A WORD IN SELF-DEFENSE

      IT might be well in closing to say a word in defense of myself.

      The varied and uniformly erroneous notions expressed recently as to my plans for the future, naturally call for some kind of an expression on this point over my own signature. In the first place, it devolves upon me to regain my health in full if it takes fourteen years. I shall not, therefore, "publish a book,"

      "prepare an youmorous lecture,"

      "visit Florida,"

      "probate the estate of Lydia E. Pinkham, deceased," nor make any other grand break till I have once more the old vigor and elasticity, and gurgling laugh of other days.

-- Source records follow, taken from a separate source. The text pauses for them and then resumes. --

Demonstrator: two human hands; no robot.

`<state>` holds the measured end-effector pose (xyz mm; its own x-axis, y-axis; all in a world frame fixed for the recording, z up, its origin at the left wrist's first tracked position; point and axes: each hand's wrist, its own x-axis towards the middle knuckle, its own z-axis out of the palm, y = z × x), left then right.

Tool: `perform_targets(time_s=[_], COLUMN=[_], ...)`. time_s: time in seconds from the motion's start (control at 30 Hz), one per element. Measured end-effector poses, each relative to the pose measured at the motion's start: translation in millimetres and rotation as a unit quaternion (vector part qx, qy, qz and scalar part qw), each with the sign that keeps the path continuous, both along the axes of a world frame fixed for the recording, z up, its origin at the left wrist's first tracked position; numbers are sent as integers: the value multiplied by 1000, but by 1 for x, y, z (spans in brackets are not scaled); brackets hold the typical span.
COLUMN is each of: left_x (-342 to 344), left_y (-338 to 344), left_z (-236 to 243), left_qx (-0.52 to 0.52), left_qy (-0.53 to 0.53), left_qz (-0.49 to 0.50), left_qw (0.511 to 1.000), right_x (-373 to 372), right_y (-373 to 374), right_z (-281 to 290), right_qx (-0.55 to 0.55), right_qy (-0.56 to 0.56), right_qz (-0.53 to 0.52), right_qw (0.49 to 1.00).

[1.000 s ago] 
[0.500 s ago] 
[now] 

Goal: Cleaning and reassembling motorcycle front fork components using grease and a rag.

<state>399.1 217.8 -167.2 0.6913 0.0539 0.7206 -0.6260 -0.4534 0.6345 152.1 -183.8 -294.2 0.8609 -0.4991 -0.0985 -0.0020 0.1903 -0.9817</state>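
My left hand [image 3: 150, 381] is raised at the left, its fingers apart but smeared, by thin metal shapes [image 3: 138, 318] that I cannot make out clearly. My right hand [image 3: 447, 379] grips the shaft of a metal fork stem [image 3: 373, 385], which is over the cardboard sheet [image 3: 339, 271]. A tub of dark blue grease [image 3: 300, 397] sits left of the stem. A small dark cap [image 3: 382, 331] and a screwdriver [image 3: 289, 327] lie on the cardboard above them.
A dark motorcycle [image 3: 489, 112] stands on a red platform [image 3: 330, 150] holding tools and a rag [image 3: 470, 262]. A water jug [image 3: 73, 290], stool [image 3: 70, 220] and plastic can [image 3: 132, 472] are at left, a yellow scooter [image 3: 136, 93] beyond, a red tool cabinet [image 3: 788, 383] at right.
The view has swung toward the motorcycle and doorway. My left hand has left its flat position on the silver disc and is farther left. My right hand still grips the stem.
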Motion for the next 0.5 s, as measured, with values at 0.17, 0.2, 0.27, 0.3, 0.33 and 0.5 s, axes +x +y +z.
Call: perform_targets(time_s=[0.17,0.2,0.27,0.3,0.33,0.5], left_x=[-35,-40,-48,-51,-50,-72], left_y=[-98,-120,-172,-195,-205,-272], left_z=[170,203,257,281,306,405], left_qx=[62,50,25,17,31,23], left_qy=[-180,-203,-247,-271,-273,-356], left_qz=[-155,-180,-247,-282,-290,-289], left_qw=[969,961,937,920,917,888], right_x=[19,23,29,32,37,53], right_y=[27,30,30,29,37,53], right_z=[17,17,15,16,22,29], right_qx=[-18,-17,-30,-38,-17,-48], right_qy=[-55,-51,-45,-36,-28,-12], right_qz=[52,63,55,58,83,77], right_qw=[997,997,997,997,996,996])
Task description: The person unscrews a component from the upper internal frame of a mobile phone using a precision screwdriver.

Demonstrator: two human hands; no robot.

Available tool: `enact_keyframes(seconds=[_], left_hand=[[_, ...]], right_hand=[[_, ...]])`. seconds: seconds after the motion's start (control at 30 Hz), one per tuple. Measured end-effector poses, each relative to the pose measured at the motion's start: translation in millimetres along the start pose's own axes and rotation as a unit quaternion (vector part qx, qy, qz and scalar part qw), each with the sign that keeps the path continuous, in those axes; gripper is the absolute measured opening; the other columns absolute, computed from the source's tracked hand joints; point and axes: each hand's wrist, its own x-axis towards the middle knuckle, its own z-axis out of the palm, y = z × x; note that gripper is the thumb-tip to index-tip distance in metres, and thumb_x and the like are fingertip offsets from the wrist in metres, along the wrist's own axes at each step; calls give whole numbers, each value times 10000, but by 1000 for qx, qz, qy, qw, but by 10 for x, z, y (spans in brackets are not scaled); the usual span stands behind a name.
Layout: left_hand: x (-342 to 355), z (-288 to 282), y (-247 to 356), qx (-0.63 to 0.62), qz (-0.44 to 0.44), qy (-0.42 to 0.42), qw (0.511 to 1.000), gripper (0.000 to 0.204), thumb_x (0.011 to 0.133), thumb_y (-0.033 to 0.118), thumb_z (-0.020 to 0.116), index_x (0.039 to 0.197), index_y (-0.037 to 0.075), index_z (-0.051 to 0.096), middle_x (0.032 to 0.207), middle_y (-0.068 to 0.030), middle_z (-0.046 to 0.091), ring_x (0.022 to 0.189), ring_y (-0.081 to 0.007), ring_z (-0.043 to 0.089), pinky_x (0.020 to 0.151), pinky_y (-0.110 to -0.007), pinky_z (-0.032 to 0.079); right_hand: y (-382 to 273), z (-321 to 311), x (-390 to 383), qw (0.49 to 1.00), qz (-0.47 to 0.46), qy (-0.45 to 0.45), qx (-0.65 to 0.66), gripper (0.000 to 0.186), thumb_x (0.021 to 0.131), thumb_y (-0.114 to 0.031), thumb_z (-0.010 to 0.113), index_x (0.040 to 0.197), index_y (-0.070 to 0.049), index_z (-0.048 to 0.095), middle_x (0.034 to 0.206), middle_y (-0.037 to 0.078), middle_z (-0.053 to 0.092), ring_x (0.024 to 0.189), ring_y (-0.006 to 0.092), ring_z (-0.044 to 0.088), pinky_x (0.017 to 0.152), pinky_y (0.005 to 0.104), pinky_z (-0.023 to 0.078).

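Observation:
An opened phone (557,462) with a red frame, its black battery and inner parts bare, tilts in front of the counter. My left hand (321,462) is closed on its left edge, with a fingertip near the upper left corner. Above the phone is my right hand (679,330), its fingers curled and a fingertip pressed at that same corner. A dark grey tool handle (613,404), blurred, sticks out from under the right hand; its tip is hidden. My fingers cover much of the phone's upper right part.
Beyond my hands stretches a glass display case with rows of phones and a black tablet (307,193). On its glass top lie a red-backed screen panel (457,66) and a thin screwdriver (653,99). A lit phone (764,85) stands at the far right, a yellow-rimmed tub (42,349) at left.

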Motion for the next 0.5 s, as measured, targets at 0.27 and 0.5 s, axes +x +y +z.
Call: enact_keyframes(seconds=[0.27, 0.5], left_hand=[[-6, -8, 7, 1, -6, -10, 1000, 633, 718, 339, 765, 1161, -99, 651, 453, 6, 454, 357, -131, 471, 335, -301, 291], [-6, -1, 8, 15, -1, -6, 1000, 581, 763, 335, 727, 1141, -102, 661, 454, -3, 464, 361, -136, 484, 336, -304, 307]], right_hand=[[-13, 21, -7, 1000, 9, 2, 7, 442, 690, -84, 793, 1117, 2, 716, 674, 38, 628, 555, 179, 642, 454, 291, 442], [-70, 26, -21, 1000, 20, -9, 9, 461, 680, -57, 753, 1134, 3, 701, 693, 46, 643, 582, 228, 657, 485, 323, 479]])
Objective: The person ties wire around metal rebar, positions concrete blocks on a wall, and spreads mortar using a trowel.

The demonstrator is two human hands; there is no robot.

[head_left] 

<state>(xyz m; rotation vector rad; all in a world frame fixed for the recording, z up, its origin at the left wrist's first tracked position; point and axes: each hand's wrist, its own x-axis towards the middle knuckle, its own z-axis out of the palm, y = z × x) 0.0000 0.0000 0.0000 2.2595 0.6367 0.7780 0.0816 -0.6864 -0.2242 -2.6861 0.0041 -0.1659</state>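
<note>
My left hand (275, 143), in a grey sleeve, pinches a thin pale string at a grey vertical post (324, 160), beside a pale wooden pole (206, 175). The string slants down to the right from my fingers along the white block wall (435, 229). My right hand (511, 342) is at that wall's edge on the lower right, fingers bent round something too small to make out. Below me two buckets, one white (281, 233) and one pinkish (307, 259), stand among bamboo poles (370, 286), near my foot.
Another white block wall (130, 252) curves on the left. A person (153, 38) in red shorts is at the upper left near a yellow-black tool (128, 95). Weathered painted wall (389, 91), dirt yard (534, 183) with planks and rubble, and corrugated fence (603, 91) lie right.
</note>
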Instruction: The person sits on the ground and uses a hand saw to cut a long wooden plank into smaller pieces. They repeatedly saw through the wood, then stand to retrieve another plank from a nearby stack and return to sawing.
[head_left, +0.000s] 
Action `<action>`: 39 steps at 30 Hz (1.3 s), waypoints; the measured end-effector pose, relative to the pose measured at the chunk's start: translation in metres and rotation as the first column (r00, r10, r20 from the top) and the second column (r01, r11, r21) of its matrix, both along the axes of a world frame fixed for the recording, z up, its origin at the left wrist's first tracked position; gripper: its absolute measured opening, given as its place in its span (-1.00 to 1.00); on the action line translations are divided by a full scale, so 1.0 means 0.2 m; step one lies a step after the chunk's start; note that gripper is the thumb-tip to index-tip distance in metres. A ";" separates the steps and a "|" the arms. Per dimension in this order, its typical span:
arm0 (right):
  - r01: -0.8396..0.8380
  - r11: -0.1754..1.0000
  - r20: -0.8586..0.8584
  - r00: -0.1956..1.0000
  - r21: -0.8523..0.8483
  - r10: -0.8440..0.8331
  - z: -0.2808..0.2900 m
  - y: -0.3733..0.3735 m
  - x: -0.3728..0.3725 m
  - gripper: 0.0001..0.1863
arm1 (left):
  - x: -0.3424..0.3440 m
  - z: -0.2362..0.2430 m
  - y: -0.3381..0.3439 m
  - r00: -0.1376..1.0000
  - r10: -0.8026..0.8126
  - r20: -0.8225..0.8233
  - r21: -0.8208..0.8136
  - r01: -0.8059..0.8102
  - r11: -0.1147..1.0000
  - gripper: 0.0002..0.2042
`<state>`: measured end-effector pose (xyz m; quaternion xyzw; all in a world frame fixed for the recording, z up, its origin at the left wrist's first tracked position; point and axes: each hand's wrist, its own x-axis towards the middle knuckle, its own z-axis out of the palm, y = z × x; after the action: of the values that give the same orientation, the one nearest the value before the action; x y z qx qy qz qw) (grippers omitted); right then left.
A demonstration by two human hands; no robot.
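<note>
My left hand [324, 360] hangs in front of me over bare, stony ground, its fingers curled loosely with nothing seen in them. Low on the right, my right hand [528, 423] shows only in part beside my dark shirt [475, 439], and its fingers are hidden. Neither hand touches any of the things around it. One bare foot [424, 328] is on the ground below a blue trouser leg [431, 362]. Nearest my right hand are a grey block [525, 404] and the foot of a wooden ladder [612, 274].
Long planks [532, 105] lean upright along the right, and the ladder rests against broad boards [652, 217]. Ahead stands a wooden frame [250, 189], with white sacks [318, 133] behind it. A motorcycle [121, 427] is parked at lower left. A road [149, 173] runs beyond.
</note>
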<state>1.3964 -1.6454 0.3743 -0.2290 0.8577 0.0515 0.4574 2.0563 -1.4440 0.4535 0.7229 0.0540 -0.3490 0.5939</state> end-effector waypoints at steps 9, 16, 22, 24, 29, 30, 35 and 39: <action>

      In the meantime, let it be remembered that my home is in Laramie City, and that unless the common council pass an ordinance against it, I shall return in July if I can make the trip between snow storms, and evade the peculiarities of a tardy and reluctant spring. Bill Nye.

      PINES FOE HIS OLD HOME

      TOM FAGAN, of this city, has a wild horse that don't seem to take to the rush and hurry and turmoil of a metropolis. He has been so accustomed to the glad, free air of the plains and mountains that the hampered and false life of a throbbing city, with its myriad industries, makes him nervous and unhappy. He sighs for the boundless prairie and the pure breath of the lifegiving mountain atmosphere. So taciturn is he in fact, and so cursed by homesickness and weariness of an artificial and unnatural horse society here in Laramie, that he refuses to eat anything and is gradually pining away. Sometimes he takes a light lunch out of Mr. Fagan's arm, but for days and days he utterly loathes food. He also loathes those who try to go into the stable and fondle him. He isn't apparently very much on the fondle. He don't yearn for human society, but seems to want to be by himself and think it over.

      The wild horse in stories soon learns to love his master and stay by him and carry him through flood or fire, and generally knows more than the Cyclopedia Brittanica; but this horse is not the historical horse that they put into wild Arabian falsehoods. He is just a plain, unassuming wild horse of Wyoming descent, whose pedigree is slightly clouded, and who is sensitive on the question of his ancestry. All he wants is just to be let alone, and most everybody has decided that he is right. They came do that conclusion after they had soaked their persons in arnica and glued themselves together with poultices.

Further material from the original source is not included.